→ EXERCISE PROMPT:
Your task is to copy the lines of the data below from the line holding "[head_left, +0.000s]" through the line holding "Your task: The", inclusive, exactly and with nothing added.

→ DATA:
-------

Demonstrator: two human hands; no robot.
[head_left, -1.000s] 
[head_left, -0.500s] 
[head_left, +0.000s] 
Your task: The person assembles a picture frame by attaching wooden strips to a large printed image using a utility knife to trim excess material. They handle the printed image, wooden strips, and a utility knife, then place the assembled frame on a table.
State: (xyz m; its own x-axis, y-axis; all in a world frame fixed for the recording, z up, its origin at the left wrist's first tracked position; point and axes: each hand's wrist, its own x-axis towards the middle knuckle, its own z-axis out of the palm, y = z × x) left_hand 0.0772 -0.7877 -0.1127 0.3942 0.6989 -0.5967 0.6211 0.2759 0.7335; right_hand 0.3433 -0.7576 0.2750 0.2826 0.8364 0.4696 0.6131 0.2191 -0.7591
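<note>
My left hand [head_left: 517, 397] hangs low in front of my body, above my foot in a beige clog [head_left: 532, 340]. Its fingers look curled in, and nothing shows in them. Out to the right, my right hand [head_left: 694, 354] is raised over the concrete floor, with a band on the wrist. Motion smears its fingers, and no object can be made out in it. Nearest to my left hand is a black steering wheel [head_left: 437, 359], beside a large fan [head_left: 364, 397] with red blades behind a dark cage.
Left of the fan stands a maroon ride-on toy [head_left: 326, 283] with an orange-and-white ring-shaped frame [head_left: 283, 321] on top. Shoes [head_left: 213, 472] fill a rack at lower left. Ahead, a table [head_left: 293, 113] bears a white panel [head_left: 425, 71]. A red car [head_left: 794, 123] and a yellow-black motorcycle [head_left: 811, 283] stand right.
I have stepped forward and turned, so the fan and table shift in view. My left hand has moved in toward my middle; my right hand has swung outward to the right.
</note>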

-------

→ TASK SOLUTION:
[head_left, +0.000s] 
Your task: The person assembles a picture frame by attaching wooden strips to a large printed image using a utility knife to trim excess material. They handle the printed image, wooden strips, and a utility knife, then place the assembled frame on a table.

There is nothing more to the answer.